The First Meeting: 9 Dos and Don’ts for Intended Parents and Surrogates
Meeting your surrogate or your intended parents for the first time is like going on a blind date.
You’ll be nervous. You’ll be excited. Things might feel a little awkward at first. You’ll spend a long time picking out an outfit… Alright, maybe not that last part.
Having matched surrogates and intended parents for over 25 years, Circle knows a thing or two about finding someone with whom you’re compatible. Our thorough matching process helps to ensure that your first video call will be successful.
Not to worry, though. If you relax and review our suggested DOs and DON’Ts, you’ll have a great experience. Keep in mind these are meant merely as a guide to get you thinking. Every match call conversation is different.
1. DO prepare. Think of questions, goals, and double check that Skype is working.
Just like going on a first date, you’ll get the most out of your call and have an easier time making a decision about whether you want to pursue a relationship if you take the time to prepare beforehand.
Start by reviewing your potential surrogate’s or intended parent’s profile. Then, sit down with your partner or support person and think of questions you have and what you want to accomplish during the call. Before your scheduled meeting, it’s a good idea to fire up Skype and give it a quick test run.
2. DON’T give a list of requirements.
When you’re meeting your potential intended parents or surrogate, feel free to discuss general lifestyle questions and habits, but don’t plan on giving specific instructions. Intended parents should know that surrogate mothers rely on the expert guidance of their obstetricians/gynecologists and other medical professionals. It can be difficult to let go of some control when you are having a child through surrogacy, but it’s an important part of a successful journey.
3. DO be curious and willing to learn. Ask questions!
Find out what led your potential surrogate or IPs to surrogacy. Ask about things outside of surrogacy as well. How do they spend their free time? It’s great to ask general questions about family and lifestyle.
4. DON’T interrogate.
While you should be inquisitive, keep the conversation light. Your approach is just as important as your choice of questions. The first meeting is not about screening your surrogate or intended parents.
Approved surrogates pass psychological and social work screenings as well as a medical records review by an IVF physician. Intended parents also undergo a screening process with our consultation team before joining our program.
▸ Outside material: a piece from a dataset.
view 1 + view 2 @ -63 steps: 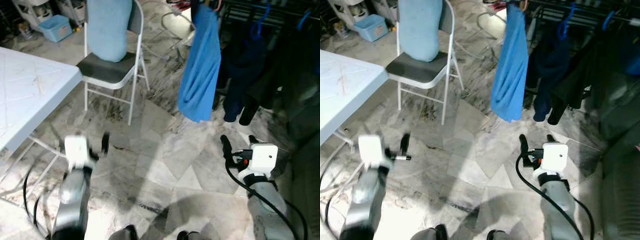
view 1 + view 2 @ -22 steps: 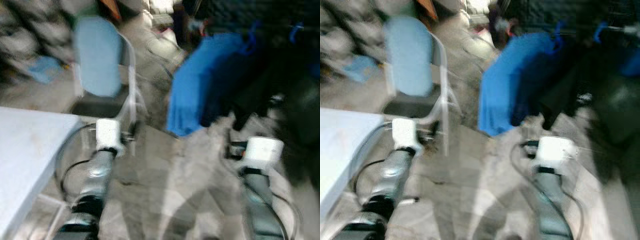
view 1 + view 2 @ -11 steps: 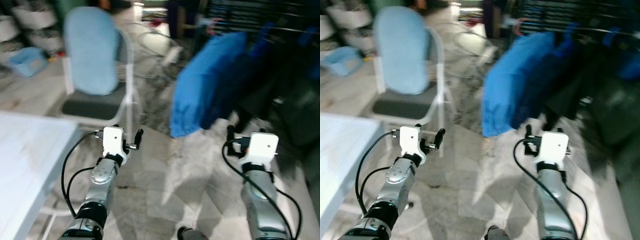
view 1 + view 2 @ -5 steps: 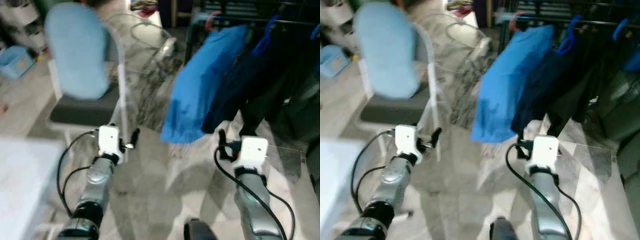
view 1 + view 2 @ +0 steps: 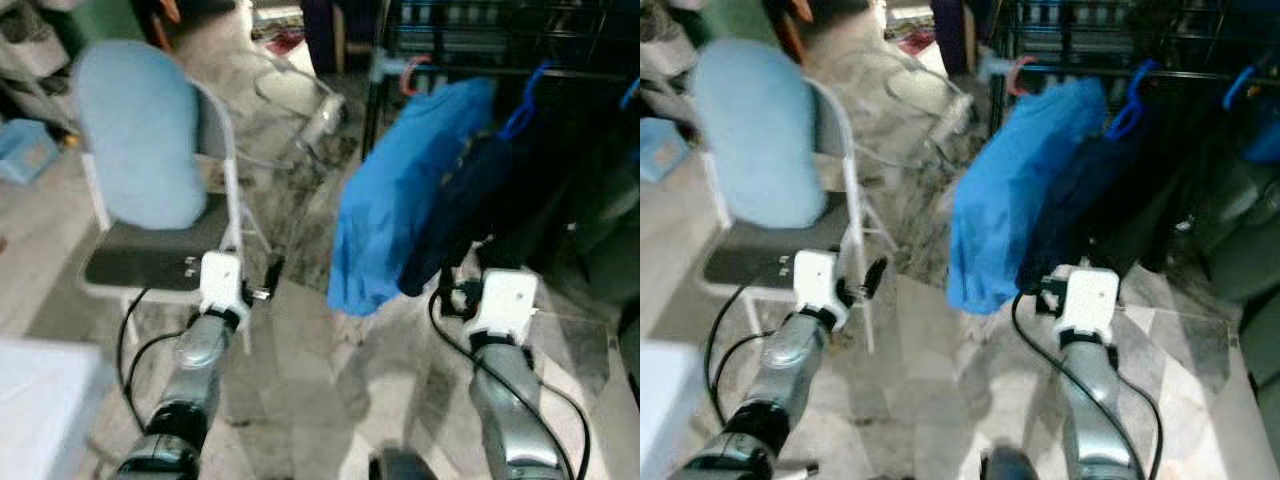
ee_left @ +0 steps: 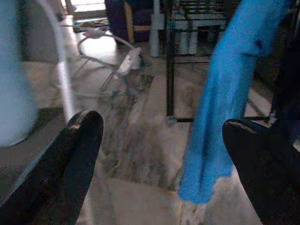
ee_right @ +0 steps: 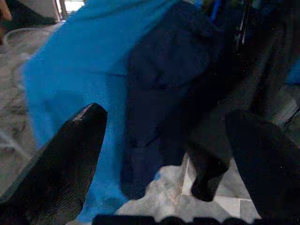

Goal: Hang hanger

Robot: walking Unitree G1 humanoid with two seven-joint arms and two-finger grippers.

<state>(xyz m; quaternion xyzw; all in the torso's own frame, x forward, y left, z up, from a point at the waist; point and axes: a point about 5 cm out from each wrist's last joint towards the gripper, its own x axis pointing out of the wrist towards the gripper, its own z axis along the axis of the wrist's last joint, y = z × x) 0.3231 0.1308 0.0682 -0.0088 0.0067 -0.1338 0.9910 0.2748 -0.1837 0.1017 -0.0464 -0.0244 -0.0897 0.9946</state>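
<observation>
I have both arms raised in front of me over the marble floor [image 5: 300, 400]. My left end effector [image 6: 159, 140] has its two black fingers [image 6: 79, 140] spread wide with nothing between them; through the gap I see floor, a black rack leg and the lower edge of the blue garment [image 5: 400, 200]. In the head views it sits just beside the front right leg of the white chair [image 5: 150, 250], whose back wears a pale blue cover [image 5: 135, 130].

My right end effector [image 7: 164, 140] is likewise spread wide and empty. Between its fingers I see the blue garment and next to it a navy garment [image 7: 159, 84], both close ahead, with darker clothes beyond. In the head views it is raised just below the hem of those clothes.

The clothes hang on a dark rack [image 5: 1140, 70] ahead and to my right. The blue garment hangs at the rack's left end on a pinkish hanger hook [image 5: 1020, 70]. A blue hanger [image 5: 1130, 100] hooks over the rail above the navy garment, and another blue hook [image 5: 1245, 85] shows further right along the rail. I hold no hanger in either end effector.

A corner of the white table [image 5: 40, 400] shows at lower left, and a blue bin [image 5: 25, 145] sits on the floor at far left behind the chair. The head views are a little soft.
</observation>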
This allows you to focus on getting to know each other during the match call.
5. DO discuss your hopes and expectations for communication.
You’ve heard it before—communication is key! Some of our intended parents and surrogates become very close, talk with each other often, and arrange several in-person visits during the course of the surrogacy journey. We encourage open and honest relationships, but we recognize that these can take many forms.
Talking about your hopes for frequency/level of communication as well as the form it will take i.e. Skype, phone calls, in-person visits, etc. At this stage, it is a good idea to make sure everyone shares the same expectations. You might also discuss your hopes for contact after birth.
6. DON’T talk about money.
Financial issues fall under the umbrella of legal considerations and get covered during the course of contract negotiations. You will each be represented by separate attorneys. Again, at this point in the process, you should focus on getting to know each other. One of the best advantages of working with a surrogacy agency is the freedom it gives you to focus on enjoying your surrogacy journey.
7. DO remember this is a two-way street.
Intended parents want to learn about their surrogates and surrogates want to learn about their intended parents in order to make the right decision. Be prepared to share your own story and what led you to surrogacy.
8. DON’T stress.
These calls are meant to be conversations, not interviews. Remember, you want to make sure that you mesh and that you share similar hopes and expectations. In order to relax, take a deep breath so you can focus on the important things.
9. DO be yourself.
The best way to form a healthy, understanding connection is to act natural and let the conversation flow organically. At the end of the day, a strong relationship between the IPs and the gestational mother will make for the most fruitful and enriching surrogacy journey.
It is 100% OK to start your call by saying, “I just want you to know how nervous I am!” We can almost guarantee that you will get a loud, “Me, too!” right back. Once you get that out in the open, the conversation will start to flow. You are potentially going to embark on a monumental journey together, it’s your chance to be open and honest about your feelings (even if they are to say that you don’t know what you should be talking about!).
When you’ve covered everything you want to cover during the initial meeting, ask if there is anything else your surrogate or intended parents would like to know about you or if there is anything else they’d like to add.
We hope you’ve found these suggestions helpful. Again, this is meant as a guide to help you prepare for your first meeting—there is no need pressure to cover every detail. Good luck!